Please give back only the lines below from the one containing "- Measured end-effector" to the one containing "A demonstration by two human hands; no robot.", each repeated word for word, both ends included.

Collected material:
*-*-*
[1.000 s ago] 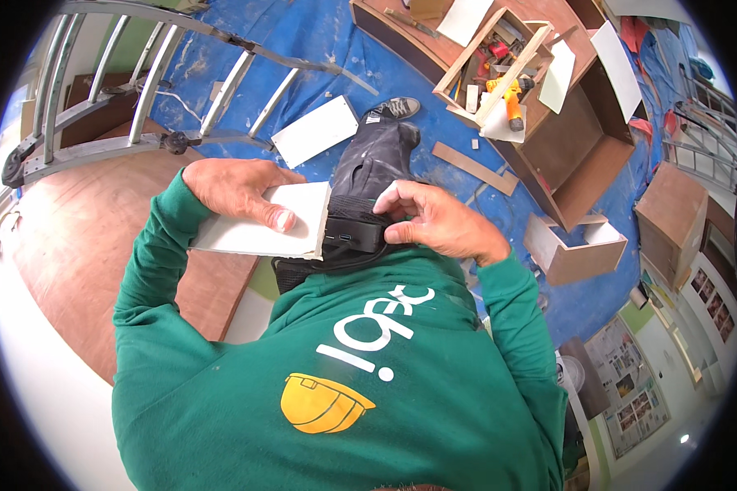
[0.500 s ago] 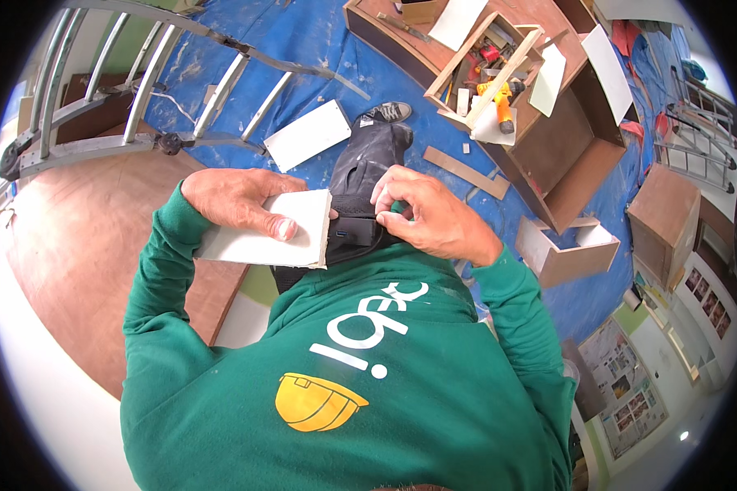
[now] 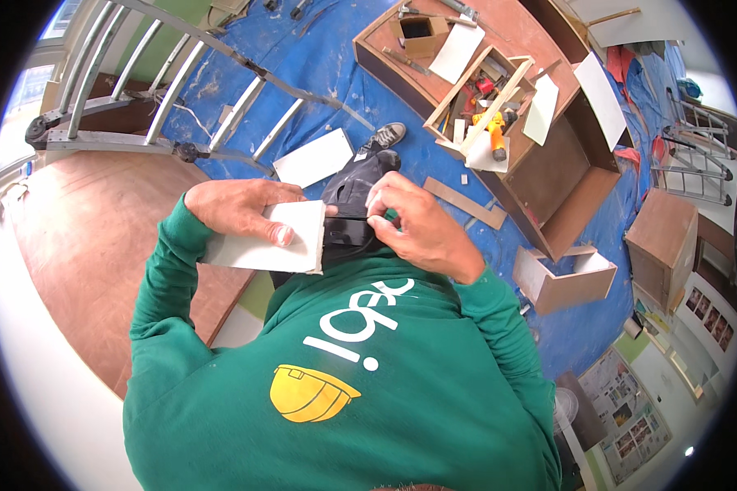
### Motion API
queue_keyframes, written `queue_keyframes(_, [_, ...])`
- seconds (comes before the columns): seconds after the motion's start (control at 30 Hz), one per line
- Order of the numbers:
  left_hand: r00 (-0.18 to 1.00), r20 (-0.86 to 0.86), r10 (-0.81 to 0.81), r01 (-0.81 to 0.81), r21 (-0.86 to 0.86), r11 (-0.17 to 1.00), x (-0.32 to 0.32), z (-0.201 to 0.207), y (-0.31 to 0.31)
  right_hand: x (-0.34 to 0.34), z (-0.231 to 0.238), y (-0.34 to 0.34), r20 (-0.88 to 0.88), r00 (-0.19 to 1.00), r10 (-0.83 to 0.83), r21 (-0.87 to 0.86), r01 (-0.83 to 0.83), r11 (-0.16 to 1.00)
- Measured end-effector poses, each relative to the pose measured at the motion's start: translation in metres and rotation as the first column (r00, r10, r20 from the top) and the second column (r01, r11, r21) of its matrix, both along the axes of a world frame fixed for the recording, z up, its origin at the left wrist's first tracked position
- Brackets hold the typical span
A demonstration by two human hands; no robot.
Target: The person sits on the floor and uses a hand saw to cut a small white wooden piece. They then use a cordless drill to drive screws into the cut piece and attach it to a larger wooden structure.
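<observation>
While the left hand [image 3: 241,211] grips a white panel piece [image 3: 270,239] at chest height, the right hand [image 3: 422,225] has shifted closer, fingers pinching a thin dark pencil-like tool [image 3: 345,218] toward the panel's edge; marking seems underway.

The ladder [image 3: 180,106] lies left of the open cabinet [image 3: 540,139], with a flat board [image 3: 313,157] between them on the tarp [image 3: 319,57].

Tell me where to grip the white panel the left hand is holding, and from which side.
Grip the white panel across its flat faces at the left end, coming from the left as the left hand does. It is thin and flat, and the right hand works at its right edge.
</observation>
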State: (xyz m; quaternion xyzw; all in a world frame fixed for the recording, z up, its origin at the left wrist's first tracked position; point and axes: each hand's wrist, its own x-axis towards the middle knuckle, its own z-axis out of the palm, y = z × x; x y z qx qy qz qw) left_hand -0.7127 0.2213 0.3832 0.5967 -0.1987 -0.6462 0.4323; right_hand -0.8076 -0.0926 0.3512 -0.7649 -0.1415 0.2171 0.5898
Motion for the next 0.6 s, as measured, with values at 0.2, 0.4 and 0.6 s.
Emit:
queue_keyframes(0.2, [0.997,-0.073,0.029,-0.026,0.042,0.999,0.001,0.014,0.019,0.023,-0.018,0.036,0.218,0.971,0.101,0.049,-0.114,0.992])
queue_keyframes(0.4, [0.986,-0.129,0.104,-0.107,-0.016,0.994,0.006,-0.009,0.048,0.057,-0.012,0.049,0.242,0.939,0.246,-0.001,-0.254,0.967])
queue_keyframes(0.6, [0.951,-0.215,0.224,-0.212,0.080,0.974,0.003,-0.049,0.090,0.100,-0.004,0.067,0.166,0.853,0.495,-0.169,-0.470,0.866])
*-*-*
Result:
- Measured end-effector poses, each relative to the pose measured at the motion's start: translation in metres and rotation as the first column (r00, r10, r20 from the top) and the second column (r01, r11, r21) of its matrix, both along the axes of a world frame fixed for the recording, z up, its origin at the left wrist's first tracked position
- Brackets hold the typical span
A demonstration by two human hands; no robot.

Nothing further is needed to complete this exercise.